I think a tasteful "in lieu of presents please donate to your charity of choice" is an awesome way to go.
Arizaphale - Well I should have most of it covered then. I've got the angst. I just don't know what serviettes are. Although I manage to break PLENTY of glasses all by my lonesome. :-) Thanks on the cards!
Bruce - I don't even like cake. I just like icing. So there 'ya go...
Kristine - I think that's a GREAT idea! Except, as I understand it, the main place you would write something like that would be on an invitation.
I was kind of hoping to go and not find you there. Now that you changed your mind by the use of an asterisk I won't go.
We loved our Pagan wedding and seeing all our friends- we did it Renaissance style and our invitations were in scroll form and made with vellum and parchment.
Nothing really scary happened, though my feet REALLY hurt by the end of the day!
NO ELOPING!!!! I think you should just attach a poll to this blog and ask people to indicate whether or not they want to attend. Then you will have no guesswork!

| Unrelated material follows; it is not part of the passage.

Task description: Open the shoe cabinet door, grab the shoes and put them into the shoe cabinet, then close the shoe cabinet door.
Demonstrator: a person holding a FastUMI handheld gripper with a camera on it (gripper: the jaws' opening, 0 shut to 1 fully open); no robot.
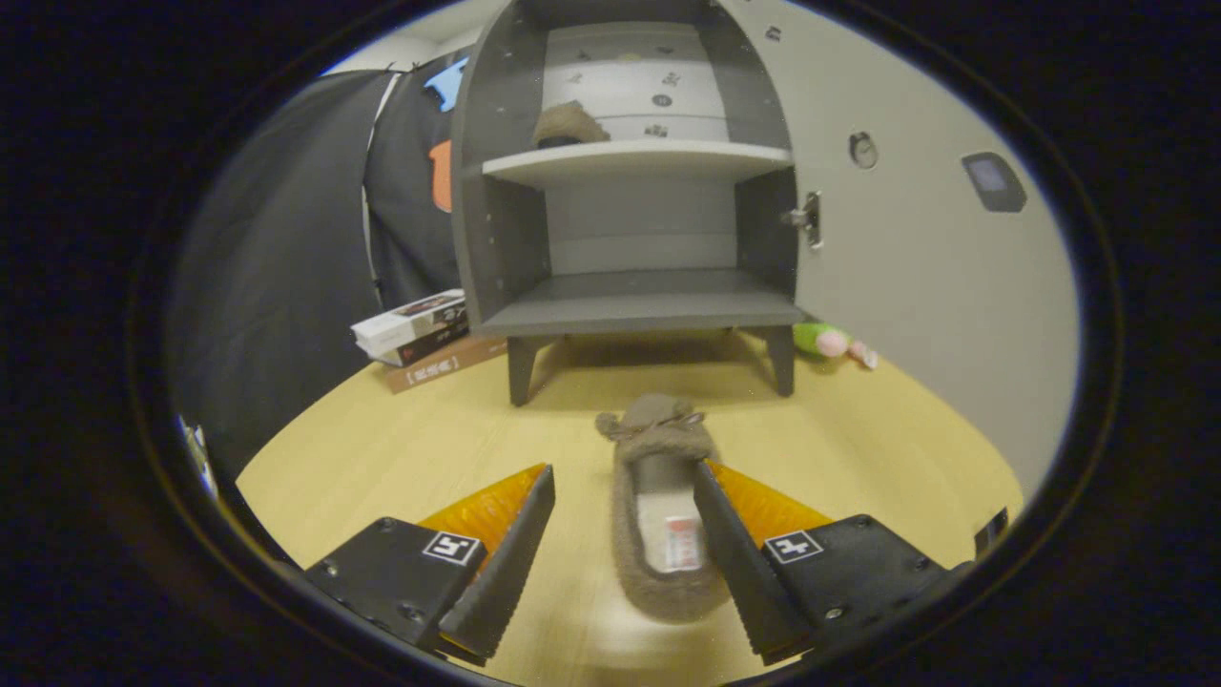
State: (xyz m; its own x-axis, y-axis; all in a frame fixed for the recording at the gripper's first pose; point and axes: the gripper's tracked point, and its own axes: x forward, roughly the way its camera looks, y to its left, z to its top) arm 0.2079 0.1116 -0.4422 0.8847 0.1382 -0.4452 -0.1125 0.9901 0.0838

Ahahahaha. Well, if you can get thru the wedding, you can get thru the marriage, right?
I had a love/hate relationship with my wedding plans. But that was nearly 30 years ago, so the pain of all the goof ups is fading. A tad.
Now I tell daughter if she wants to get married that I'll just give her money to elope. So much less stress....
(yeah, I kid).
I love your cards! Love.
I am the hugest fan of gift registries. Although forcing people to buy gifts off the registry is another thing altogether. I like the charity idea if you really don't need anything. Although be warned that people are still going to buy you some piece of crap present that you don't need or want. I swear this is because people just like to be difficult.
SJ - Those asterisks always have to ruin it for everyone, don't they?!?!
Loraine - Sounds like fun! Except for the hurt feet, of course.
Maureen - Yeah, why does eloping get such a bad rap? I don't know if I agree on the whole getting through the wedding/getting through the marriage thing though. I had the whole storybook wedding before and I still ended up divorced. Making it through the wedding is no guarantee of anything, I'm pretty sure of that. :-0
GOT IT BETH, Got it!!!!! I definitely understand that if we DO elope, you & Gregg are coming with us. :-)
Too funny Alf!! I miss your blog, btw.
So are you really going to make your invitations??? Wow! That would be preeeetty impressive!
We were invited to a wedding last summer where guests could buy gifts thru Heifer International to send to impoverished countries around the world. I think we bought a flock of chickens (they were not blown dry!!!) or something like that. Felt good. They didn't need any Tupperware anyway. ;-)
Janet - I've thought about it. I guess it just depends on how many are on the guest list. I dunno...
Yeah, I hope all our guests buy chickens for an impoverished country. Although we ARE always running out of lids for the tupperware. KIDDING! We could cook full course meals for the next 20 years without ever adding a single thing to our kitchen. The chickens would be a much better use of money.
Actually you should sell those invitations Jill, they are really nice. You did some nice work on them.
Thanks Ricardo! I keep thinking about it, just haven't set aside the time.